In 1997, Fullerton worked with several undergraduate students with computer programming skills to create a relational database using FileMaker Pro version 3. Because there was not a standard for digitizing natural history collections at that time, he decided to include as much information as possible into the database. Also, because most specimens were collected using traps, which had identical collecting information per trap sample, he created two separate but associated databases, one capturing descriptive data from specimens (basic taxonomic information, sex, and unique specimen identifier) and another capturing lot data from collecting information (locality, geo-coordinate, date, habitat, trapping method, collector). Fullerton and the student volunteers began databasing the collection retroactively, but this was eventually done in a proactive manner as they caught up and new materials were added into the collection. In 2005, Fullerton hired a part-time computer programmer to upgrade the software to FileMaker Pro version 7 and make the database available online with some search capacities via Instant Web Publishing (see Legacy Database). After 16 years of curation and databasing, the entire pinned collection has been digitized and 90% of the collection has been identified to at least the genus level. However, the FileMaker database is limited only to simple search functions, and most importantly, it does not comply with the Biodiversity Information Standards and the data are not provided to the Global Biodiversity Information Facility (GBIF).

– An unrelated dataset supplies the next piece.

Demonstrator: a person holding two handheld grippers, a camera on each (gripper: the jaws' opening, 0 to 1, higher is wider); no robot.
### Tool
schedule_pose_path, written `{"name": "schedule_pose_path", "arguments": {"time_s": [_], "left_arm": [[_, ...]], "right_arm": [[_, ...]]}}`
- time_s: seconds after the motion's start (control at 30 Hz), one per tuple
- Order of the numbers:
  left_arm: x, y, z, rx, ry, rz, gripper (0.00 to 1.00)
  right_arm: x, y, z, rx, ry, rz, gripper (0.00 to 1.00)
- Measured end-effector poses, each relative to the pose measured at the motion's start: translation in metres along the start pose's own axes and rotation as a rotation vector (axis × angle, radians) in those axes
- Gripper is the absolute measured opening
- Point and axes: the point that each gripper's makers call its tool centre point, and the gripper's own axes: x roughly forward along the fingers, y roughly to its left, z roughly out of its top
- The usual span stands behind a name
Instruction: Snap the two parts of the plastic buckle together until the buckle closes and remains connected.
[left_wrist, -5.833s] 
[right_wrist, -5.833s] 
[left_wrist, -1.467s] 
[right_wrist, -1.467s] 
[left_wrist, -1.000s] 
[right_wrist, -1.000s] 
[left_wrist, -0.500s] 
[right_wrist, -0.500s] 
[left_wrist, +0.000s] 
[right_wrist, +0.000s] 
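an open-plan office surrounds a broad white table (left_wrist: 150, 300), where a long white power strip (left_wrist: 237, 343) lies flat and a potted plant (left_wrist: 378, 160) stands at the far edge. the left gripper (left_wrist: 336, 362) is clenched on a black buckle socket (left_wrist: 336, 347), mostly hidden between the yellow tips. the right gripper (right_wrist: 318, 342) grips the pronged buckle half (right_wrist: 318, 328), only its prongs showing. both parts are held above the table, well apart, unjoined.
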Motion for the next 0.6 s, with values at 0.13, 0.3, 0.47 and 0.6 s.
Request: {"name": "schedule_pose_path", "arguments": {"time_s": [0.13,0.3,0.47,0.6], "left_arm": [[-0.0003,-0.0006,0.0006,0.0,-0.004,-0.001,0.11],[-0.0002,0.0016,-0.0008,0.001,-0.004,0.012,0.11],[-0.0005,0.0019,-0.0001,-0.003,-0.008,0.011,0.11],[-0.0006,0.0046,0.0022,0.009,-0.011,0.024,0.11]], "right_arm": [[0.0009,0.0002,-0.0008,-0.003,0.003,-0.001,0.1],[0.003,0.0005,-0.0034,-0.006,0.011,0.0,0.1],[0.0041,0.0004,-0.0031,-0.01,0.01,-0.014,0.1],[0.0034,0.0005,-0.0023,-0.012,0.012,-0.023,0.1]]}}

In recognition of this major shortcoming, in 2011, we initiated the process of converting the UCFC data into a format that is interoperable with the network of other natural history collections in the world by developing a collaborative relationship with Norman Johnson at the Charles A. Triplehorn Insect Collection at Ohio State University (OSUC). OSUC is a registered data provider for GBIF through a DiGIR interface delivering the data in Darwin Core format. Johnson is a worldwide leader in collection digitization and bioinformatics and has built a very powerful, yet extremely flexible, database system using the Oracle RDBMS beginning in 1996. There is also an ongoing collaboration with OSUC and iDigBio, and thus our data can be seamlessly integrated into the large network of natural history collections. As a regional collection, UCFC does not have the necessary bioinformatics expertise to make our data comply with the ever-changing environment of collection digitization efforts.

Currently, we are in the process of converting our FileMaker data into a format that can be easily imported into the OSUC database system. Although the backbone of the new database resides at OSUC, the front-end for displaying the UCFC holdings has been natively implemented into our own website and is currently available to the public (see Search UCFC Holdings). Data for the first two thousand specimens have already been converted and we expect the complete data conversion to occur by the end of 2013. The digitization for the new materials will be done in a manner that complies with the OSUC database using an in-house web application to manage information within the database.